### Task inputs
++++++++++++++++++++

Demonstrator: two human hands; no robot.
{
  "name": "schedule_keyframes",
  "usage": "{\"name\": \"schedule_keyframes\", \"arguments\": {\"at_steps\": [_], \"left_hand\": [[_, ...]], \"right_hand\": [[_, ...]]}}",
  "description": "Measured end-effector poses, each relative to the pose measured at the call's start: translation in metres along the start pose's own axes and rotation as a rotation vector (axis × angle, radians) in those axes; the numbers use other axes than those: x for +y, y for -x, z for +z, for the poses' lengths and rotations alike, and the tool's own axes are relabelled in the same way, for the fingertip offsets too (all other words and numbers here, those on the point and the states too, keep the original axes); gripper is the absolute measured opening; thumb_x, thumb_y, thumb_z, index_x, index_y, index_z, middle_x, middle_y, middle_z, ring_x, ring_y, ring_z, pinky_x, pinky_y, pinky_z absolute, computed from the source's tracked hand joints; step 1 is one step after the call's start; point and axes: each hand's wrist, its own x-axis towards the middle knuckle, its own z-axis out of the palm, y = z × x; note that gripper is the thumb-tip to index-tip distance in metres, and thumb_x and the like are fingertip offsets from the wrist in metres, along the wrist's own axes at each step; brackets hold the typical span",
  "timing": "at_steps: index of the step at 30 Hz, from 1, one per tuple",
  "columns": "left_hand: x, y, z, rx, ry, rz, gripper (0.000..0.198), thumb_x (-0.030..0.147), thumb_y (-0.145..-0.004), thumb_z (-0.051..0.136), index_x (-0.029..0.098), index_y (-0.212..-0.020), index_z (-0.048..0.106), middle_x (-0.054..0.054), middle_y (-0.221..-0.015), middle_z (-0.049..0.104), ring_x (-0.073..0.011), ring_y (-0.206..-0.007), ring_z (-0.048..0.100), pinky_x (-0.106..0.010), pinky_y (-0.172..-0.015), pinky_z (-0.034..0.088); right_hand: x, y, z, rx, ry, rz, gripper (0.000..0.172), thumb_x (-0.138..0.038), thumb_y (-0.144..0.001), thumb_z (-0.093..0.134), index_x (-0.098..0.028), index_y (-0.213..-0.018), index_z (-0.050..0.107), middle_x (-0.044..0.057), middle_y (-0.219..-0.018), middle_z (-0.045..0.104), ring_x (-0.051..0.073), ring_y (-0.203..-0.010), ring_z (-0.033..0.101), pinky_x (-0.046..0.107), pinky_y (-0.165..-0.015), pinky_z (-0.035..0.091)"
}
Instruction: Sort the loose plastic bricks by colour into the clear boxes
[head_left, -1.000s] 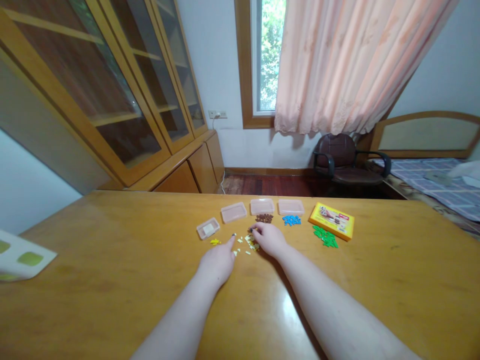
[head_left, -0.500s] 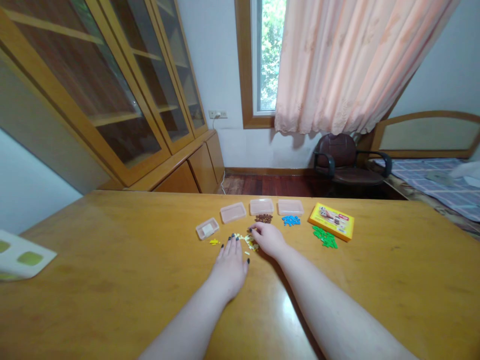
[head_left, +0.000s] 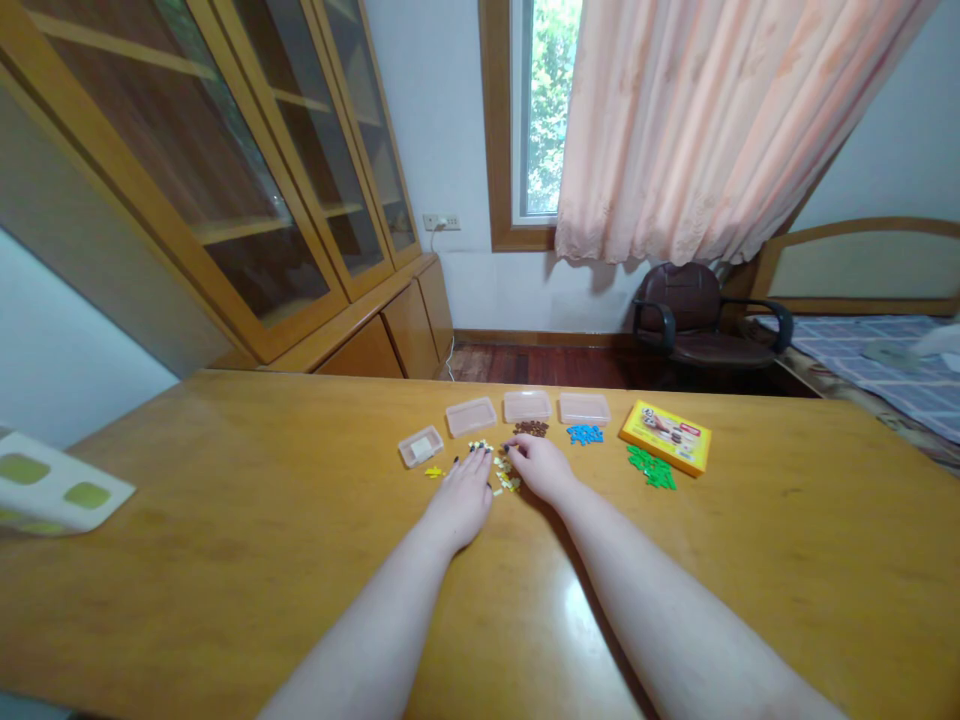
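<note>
Small cream plastic pieces point(head_left: 505, 481) lie between the left hand point(head_left: 459, 502), fingers slightly spread, and the bent-fingered right hand point(head_left: 541, 468), pinch unclear, on a glossy tan wooden table point(head_left: 225, 560); beyond, translucent rectangular plastic boxes point(head_left: 472, 418) and a maroon armchair point(head_left: 679, 302).

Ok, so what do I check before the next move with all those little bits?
1. Cream bits all in one tight heap: not ok, they lie spread out.
2. Left hand clear of the cream bits: not ok, its fingertips are at some of them.
3. Right hand holding a bit: cannot tell, too small to see.
4. Brown pile apart from the blue pile: ok, there's a gap.
5. Green pile apart from the blue pile: ok, it's well to the right.
</note>
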Motion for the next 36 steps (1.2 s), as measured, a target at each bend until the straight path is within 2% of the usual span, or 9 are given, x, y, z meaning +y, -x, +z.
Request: {"name": "schedule_keyframes", "arguments": {"at_steps": [3,8,11,14,18,20,25,31,36], "left_hand": [[-0.002,0.000,-0.002,0.031,-0.008,-0.022,0.059,0.014,-0.083,0.034,0.010,-0.142,0.033,-0.013,-0.151,0.027,-0.0212,-0.139,0.025,-0.040,-0.114,0.022],[0.000,0.005,0.000,0.069,-0.046,0.016,0.050,0.024,-0.089,0.036,0.026,-0.139,0.039,-0.007,-0.152,0.025,-0.0247,-0.141,0.019,-0.048,-0.114,0.019],[-0.001,0.002,0.005,0.086,-0.067,-0.054,0.046,0.031,-0.091,0.036,0.031,-0.138,0.040,-0.006,-0.152,0.027,-0.0284,-0.141,0.015,-0.053,-0.113,0.015],[-0.002,0.000,0.009,0.157,-0.082,-0.118,0.048,0.036,-0.090,0.041,0.033,-0.138,0.038,-0.006,-0.152,0.025,-0.0316,-0.141,0.011,-0.057,-0.112,0.010],[-0.002,0.002,0.011,0.154,-0.076,0.005,0.045,0.042,-0.091,0.038,0.038,-0.135,0.041,-0.003,-0.154,0.021,-0.0318,-0.142,0.008,-0.059,-0.111,0.006],[-0.003,0.001,0.011,0.141,-0.072,0.001,0.044,0.044,-0.091,0.036,0.039,-0.135,0.042,-0.003,-0.154,0.021,-0.0323,-0.142,0.008,-0.059,-0.111,0.005],[-0.005,-0.001,0.007,0.155,-0.062,-0.159,0.052,0.043,-0.089,0.042,0.034,-0.140,0.035,-0.007,-0.155,0.017,-0.0347,-0.141,0.007,-0.061,-0.110,0.007],[-0.005,0.008,0.008,0.170,-0.088,0.023,0.044,0.050,-0.091,0.033,0.041,-0.133,0.044,-0.002,-0.154,0.021,-0.0332,-0.142,0.006,-0.061,-0.110,0.002],[-0.010,0.002,0.012,0.158,-0.125,-0.117,0.051,0.052,-0.090,0.036,0.038,-0.139,0.034,-0.006,-0.155,0.016,-0.0358,-0.141,0.007,-0.062,-0.109,0.007]], "right_hand": [[0.000,0.000,0.000,0.003,-0.019,0.002,0.027,-0.028,-0.086,0.046,-0.022,-0.103,0.067,0.004,-0.099,0.071,0.017,-0.092,0.063,0.023,-0.077,0.043],[0.001,0.000,0.000,0.021,-0.059,-0.001,0.027,-0.028,-0.086,0.046,-0.022,-0.101,0.067,0.004,-0.101,0.070,0.017,-0.094,0.063,0.024,-0.080,0.044],[0.001,-0.001,0.000,0.028,-0.070,0.005,0.026,-0.028,-0.086,0.046,-0.022,-0.100,0.067,0.004,-0.099,0.071,0.017,-0.092,0.063,0.024,-0.079,0.044],[0.003,-0.002,0.002,0.045,-0.091,-0.004,0.026,-0.029,-0.086,0.046,-0.021,-0.099,0.067,0.004,-0.097,0.071,0.018,-0.091,0.063,0.025,-0.078,0.044],[0.006,-0.004,0.005,0.061,-0.137,0.007,0.027,-0.033,-0.087,0.045,-0.021,-0.098,0.067,0.004,-0.093,0.071,0.017,-0.086,0.063,0.025,-0.075,0.044],[0.006,-0.004,0.005,0.061,-0.148,0.004,0.027,-0.033,-0.087,0.045,-0.021,-0.097,0.067,0.004,-0.092,0.070,0.017,-0.085,0.063,0.024,-0.074,0.044],[0.005,-0.002,0.003,0.071,-0.139,-0.001,0.026,-0.030,-0.086,0.046,-0.021,-0.098,0.067,0.005,-0.096,0.070,0.018,-0.088,0.062,0.025,-0.077,0.043],[0.007,-0.004,0.004,0.060,-0.164,-0.007,0.026,-0.031,-0.086,0.046,-0.021,-0.097,0.067,0.004,-0.091,0.071,0.017,-0.084,0.063,0.025,-0.074,0.043],[0.009,-0.005,0.006,0.074,-0.148,-0.008,0.026,-0.033,-0.086,0.046,-0.021,-0.095,0.067,0.004,-0.089,0.071,0.018,-0.083,0.062,0.025,-0.072,0.042]]}}
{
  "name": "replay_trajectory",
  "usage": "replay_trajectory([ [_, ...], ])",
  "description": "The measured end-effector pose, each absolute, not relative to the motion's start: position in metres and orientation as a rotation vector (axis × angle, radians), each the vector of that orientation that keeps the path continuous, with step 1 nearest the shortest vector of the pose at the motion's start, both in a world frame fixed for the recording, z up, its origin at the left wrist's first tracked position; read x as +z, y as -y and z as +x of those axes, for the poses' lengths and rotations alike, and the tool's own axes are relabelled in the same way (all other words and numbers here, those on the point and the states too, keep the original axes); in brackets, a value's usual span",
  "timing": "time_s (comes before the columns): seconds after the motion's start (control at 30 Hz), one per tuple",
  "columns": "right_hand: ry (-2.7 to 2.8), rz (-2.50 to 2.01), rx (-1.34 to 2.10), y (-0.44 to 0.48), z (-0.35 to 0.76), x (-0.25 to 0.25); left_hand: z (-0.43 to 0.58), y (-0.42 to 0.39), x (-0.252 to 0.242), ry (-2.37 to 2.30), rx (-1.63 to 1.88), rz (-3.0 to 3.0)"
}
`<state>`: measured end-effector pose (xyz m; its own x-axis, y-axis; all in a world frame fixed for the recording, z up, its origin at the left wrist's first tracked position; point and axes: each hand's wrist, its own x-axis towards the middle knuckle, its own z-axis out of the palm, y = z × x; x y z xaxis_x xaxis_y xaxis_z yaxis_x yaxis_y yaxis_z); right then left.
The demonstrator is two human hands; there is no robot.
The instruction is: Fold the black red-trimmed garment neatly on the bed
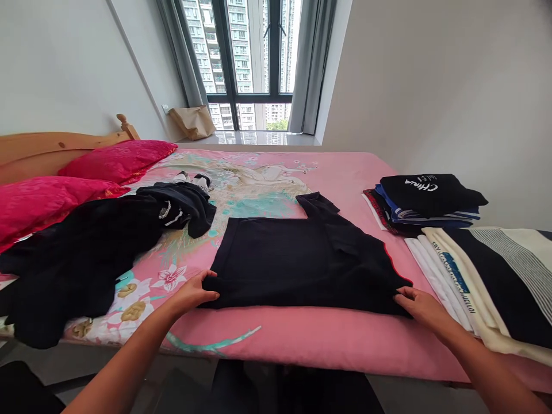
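Note:
A black long-sleeved top (276, 253) lies flat near the front edge of the bed, its near side folded inward. One sleeve points away from me, folded back on itself, and red trim runs along the neck edge on the right. My left hand (196, 294) pinches the near left corner of the top at the hem, thumb and fingers on the cloth. At the other end, my right hand (416, 305) grips the near right corner beside the red trim.
Loose dark clothes (86, 259) are heaped on the left by red pillows (121, 167). On the right sit a stack of folded clothes (431, 198) and striped and cream folded garments (487, 276). A pink floral sheet (276, 339) covers the bed; a paper bag (192, 122) stands by the window.

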<state>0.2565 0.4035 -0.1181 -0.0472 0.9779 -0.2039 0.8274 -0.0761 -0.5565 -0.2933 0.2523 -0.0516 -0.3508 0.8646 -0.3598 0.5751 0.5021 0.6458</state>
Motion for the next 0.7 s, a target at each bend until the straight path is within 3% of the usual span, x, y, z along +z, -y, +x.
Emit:
replay_trajectory([
  [0.27, 2.087, -2.077, 0.682, -0.396, 0.252, -0.118, -0.294, -0.245, -0.055, -2.145, 0.402, 1.334],
  [0.4, 2.059, -2.027, 0.714, -0.398, 0.253, -0.120, -0.267, -0.246, -0.055, -2.339, 0.565, 1.949],
  [0.53, 2.021, -2.002, 0.693, -0.397, 0.255, -0.123, -0.226, -0.231, -0.070, -1.889, 0.576, 2.499],
  [0.7, 2.020, -2.040, 0.672, -0.393, 0.255, -0.125, -0.206, -0.211, -0.094, -1.723, 0.363, 2.532],
])
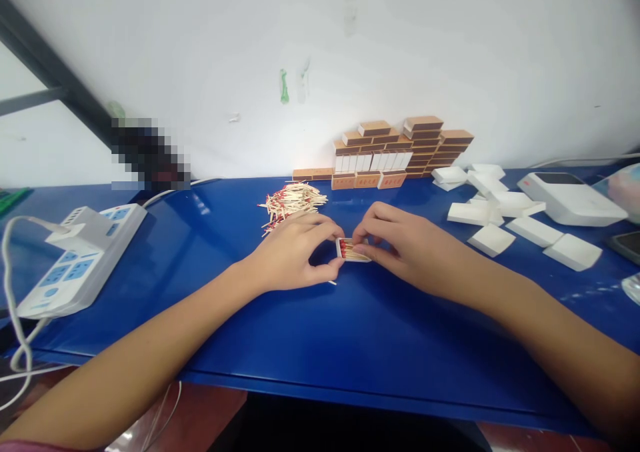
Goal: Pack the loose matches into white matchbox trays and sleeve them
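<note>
A small white matchbox tray (354, 259) lies at the middle of the blue table, with red-headed matches (346, 249) lying side by side in it. My left hand (300, 252) grips the tray's left end between thumb and fingers. From the right, my right hand (400, 242) has its fingertips over the tray's right part, closed at the matches; whether they pinch a match is hidden. Just behind my left hand is a heap of loose matches (297, 202). One stray match (333, 283) pokes out below the left thumb.
Brown matchboxes (385, 145) are stacked against the white wall. White empty trays (493, 240) lie scattered at the right, beside a white device (573, 199). A power strip (100, 259) with cables stands at the left. The table's front edge (350, 402) runs below my arms.
</note>
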### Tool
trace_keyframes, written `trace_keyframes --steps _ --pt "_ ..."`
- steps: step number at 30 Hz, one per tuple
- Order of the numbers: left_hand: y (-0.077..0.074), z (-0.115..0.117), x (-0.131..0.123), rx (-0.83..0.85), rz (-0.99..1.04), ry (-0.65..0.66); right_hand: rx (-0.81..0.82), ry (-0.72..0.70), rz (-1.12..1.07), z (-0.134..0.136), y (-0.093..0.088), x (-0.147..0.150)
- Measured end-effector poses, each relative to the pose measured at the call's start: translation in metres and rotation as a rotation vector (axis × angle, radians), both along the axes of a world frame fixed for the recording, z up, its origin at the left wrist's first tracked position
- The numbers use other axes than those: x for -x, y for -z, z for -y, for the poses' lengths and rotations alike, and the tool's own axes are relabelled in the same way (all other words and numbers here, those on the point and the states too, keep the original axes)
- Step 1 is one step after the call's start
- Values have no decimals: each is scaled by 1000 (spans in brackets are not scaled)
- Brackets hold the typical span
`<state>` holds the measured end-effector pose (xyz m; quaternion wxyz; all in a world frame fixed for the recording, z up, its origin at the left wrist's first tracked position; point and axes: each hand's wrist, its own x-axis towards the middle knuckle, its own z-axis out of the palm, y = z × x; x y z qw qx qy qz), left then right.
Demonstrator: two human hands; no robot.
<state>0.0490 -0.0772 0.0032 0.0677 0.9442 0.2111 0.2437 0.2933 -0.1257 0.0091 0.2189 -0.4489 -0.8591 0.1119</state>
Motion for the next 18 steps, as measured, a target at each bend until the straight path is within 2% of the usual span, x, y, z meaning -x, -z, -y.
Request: trace_keyframes --steps 18 --pt "2 0 0 -18 1 6 104 22 52 3 -3 0"
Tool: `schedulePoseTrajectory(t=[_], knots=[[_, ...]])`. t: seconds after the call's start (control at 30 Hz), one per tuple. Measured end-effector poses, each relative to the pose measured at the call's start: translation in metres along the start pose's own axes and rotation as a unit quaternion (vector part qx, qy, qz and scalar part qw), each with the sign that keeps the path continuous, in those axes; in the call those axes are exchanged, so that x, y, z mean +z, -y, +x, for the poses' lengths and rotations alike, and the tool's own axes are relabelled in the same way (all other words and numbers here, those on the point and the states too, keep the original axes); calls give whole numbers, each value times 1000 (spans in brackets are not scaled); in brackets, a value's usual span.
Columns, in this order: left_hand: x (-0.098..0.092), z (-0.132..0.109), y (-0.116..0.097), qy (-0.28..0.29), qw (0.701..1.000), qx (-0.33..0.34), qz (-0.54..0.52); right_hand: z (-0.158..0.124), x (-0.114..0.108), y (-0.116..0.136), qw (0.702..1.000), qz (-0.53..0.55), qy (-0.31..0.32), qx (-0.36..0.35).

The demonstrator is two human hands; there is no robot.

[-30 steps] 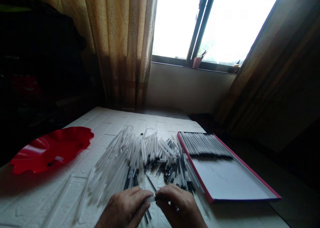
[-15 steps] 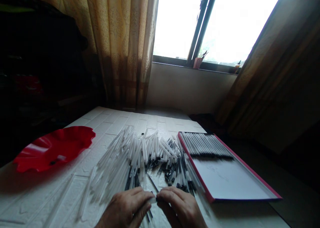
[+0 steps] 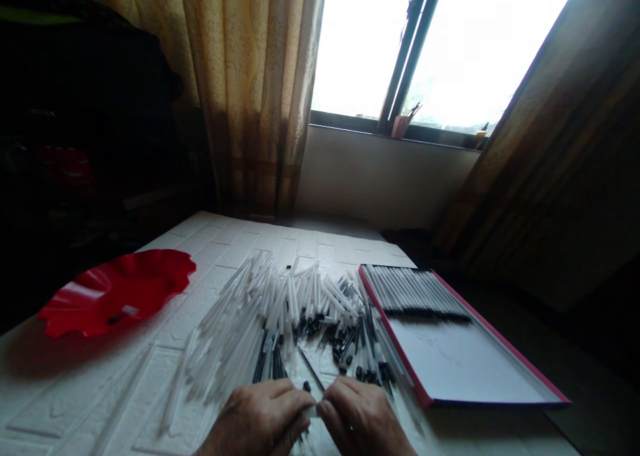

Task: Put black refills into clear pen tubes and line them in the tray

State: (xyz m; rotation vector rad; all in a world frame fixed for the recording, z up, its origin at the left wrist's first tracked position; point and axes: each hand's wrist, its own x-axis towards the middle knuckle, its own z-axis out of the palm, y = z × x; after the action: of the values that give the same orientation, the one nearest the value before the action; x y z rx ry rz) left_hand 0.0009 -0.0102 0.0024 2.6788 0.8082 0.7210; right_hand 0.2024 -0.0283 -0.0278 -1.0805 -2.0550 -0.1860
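Note:
My left hand [image 3: 265, 416] and my right hand [image 3: 363, 413] are at the near edge of the table, their closed fingertips nearly meeting. Between them shows the short end of a translucent white pen barrel [image 3: 313, 411], pinched by the left fingers. What the right fingers pinch against that end is hidden. Just beyond the fingertips lies a thin dark pen refill [image 3: 311, 369], with a small black cap [image 3: 307, 386] near the left fingers. A large heap of clear pen barrels [image 3: 230, 336] spreads ahead and to the left; dark refills and black caps [image 3: 345, 349] lie ahead to the right.
On the right lies a shallow red-edged box [image 3: 470, 369] with a row of black-ended pens [image 3: 420, 293] across its far part. A red wavy-rimmed bowl [image 3: 120, 289] stands at left on the white brick-patterned table [image 3: 210, 233]. Curtains [image 3: 250, 96] and a window are behind.
The view has shifted slightly, moving the scene right. My fingertips remain close together; the dark piece seen at the right fingertips before is now covered by the fingers.

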Motion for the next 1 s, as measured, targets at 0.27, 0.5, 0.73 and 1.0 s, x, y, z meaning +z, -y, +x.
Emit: schedulePoseTrajectory(t=[0.27, 0.5, 0.73, 1.0], knots=[[-4, -1, -3, 9, 999, -28, -41, -1, -12, -1, 994, 105, 34, 17], [-4, -1, -3, 29, 998, -35, -33, -3, -7, -2, 996, 89, -9, -5], [0, -2, -3, 47, 998, -37, -20, -3, -7, -1, 999, 42, -7, 3], [-1, -3, -1, 45, 998, -31, -19, -1, -12, -3, 998, 60, -15, -17]])
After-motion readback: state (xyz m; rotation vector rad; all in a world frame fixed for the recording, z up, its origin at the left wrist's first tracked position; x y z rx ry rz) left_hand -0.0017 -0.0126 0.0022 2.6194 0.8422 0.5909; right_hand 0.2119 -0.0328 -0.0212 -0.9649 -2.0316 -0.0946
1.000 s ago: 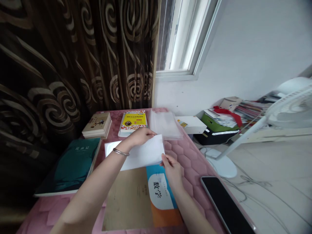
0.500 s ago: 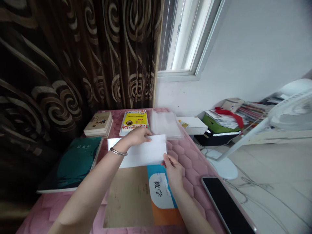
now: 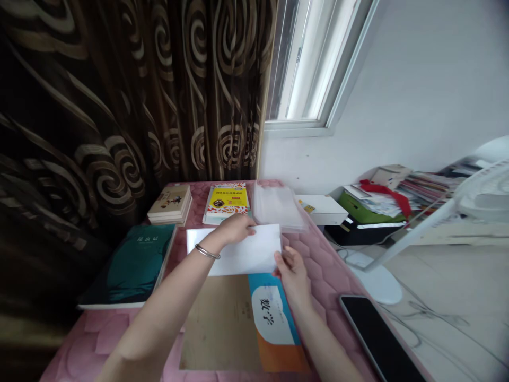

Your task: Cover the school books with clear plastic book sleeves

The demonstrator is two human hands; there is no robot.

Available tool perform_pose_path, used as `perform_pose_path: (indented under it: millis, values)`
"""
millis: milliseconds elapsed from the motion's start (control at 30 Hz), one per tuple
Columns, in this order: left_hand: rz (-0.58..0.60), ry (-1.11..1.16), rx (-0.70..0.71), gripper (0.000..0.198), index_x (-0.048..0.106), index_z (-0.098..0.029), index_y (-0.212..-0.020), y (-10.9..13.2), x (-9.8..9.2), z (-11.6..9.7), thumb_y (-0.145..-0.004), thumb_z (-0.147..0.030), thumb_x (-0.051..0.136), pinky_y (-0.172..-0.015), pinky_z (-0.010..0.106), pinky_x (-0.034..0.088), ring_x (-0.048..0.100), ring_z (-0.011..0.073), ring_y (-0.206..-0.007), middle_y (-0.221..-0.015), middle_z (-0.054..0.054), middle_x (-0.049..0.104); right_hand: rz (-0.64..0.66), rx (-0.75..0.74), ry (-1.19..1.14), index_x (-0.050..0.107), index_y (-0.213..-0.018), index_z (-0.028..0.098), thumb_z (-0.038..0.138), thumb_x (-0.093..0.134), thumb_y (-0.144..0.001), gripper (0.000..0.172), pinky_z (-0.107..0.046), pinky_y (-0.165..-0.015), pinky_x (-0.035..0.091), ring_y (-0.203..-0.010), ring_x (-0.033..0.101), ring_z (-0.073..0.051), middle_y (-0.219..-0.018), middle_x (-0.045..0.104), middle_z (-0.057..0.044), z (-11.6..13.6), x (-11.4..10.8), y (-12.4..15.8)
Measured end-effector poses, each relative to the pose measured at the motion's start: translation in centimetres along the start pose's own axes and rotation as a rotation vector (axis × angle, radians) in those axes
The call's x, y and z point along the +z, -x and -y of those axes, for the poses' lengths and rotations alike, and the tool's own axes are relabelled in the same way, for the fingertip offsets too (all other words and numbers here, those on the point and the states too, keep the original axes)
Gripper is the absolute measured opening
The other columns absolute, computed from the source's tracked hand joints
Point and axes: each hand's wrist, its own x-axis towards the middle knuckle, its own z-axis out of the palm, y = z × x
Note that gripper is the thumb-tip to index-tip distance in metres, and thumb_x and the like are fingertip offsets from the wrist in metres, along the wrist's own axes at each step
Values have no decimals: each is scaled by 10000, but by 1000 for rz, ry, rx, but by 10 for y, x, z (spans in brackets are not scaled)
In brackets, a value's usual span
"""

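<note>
A white sheet of paper [image 3: 242, 253] is held flat above the top of a brown, blue and orange workbook [image 3: 242, 321] lying on the pink quilted table [image 3: 318, 270]. My left hand [image 3: 234, 228], a bracelet on its wrist, pinches the sheet's far edge. At the sheet's near right corner my right hand [image 3: 292, 268] grips it with closed fingers.
A teal book [image 3: 135, 262] lies at the left; a small book stack [image 3: 170, 203], a yellow book [image 3: 227, 201] and clear plastic sleeves [image 3: 276, 206] sit at the back. A black phone [image 3: 377, 339] lies at the right edge. Off the table stand a fan [image 3: 477, 196], boxes and papers.
The sheet has been levelled from a tilt to nearly square with the workbook's top edge. Both hands kept their hold. The camera view shifted slightly.
</note>
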Motion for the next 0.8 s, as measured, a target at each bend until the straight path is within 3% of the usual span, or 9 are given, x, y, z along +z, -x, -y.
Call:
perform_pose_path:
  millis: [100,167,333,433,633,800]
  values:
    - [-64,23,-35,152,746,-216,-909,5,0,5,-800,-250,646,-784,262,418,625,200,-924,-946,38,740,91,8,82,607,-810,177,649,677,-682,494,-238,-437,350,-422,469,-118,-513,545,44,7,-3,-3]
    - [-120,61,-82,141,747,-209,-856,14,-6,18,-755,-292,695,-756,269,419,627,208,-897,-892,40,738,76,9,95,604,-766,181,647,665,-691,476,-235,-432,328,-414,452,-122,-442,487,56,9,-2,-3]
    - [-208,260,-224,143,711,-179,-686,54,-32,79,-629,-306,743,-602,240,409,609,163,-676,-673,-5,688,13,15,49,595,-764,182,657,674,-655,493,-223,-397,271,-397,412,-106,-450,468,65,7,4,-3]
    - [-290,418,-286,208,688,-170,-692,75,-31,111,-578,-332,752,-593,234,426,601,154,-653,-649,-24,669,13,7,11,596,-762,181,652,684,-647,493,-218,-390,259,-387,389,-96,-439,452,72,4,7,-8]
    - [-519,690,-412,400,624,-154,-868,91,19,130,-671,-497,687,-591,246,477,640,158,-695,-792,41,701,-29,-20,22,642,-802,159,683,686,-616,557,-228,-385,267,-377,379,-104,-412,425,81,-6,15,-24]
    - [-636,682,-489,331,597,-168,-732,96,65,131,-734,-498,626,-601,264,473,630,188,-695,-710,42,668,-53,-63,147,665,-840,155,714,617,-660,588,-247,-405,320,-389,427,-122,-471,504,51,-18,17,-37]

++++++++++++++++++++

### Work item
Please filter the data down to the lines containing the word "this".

### Task response
Columns, in this order: left_hand: x (-0.098..0.092), z (-0.132..0.109), y (-0.116..0.097), qy (-0.28..0.29), qw (0.701..1.000), qx (-0.33..0.34), qz (-0.54..0.52); right_hand: z (-0.158..0.124), x (-0.114..0.108), y (-0.116..0.136), qw (0.702..1.000), qz (-0.53..0.55), qy (-0.31..0.32), qx (-0.36..0.35).
Columns, in this order: left_hand: rz (-0.58..0.60), ry (-1.11..1.16), rx (-0.70..0.71), gripper (0.000..0.198), index_x (-0.048..0.106), index_z (-0.098..0.029), index_y (-0.212..-0.020), y (-10.9..13.2), x (-9.8..9.2), z (-11.6..9.7), thumb_y (-0.145..-0.004), thumb_z (-0.147..0.030), thumb_x (-0.051..0.136), pinky_y (-0.172..-0.015), pinky_z (-0.010..0.106), pinky_x (-0.034..0.088), ring_x (-0.048..0.100), ring_z (-0.011..0.073), ring_y (-0.206..-0.007), middle_y (-0.221..-0.015), middle_z (-0.054..0.054), middle_x (-0.049..0.104); right_hand: rz (-0.64..0.66), rx (-0.75..0.74), ry (-1.19..1.14), index_x (-0.050..0.107), index_y (-0.213..-0.018), index_z (-0.028..0.098), thumb_z (-0.038..0.138), thumb_x (-0.093..0.134), thumb_y (-0.144..0.001), gripper (0.000..0.172), pinky_z (-0.107..0.046), pinky_y (-0.165..-0.015), pinky_x (-0.035..0.091), ring_y (-0.203..-0.010), ring_x (-0.033..0.101), ring_z (-0.073..0.051), middle_y (-0.219..-0.018), middle_x (-0.045..0.104), middle_z (-0.057..0.044), z (-11.6..13.6), x (-11.4..10.8), y (-12.4..15.8)

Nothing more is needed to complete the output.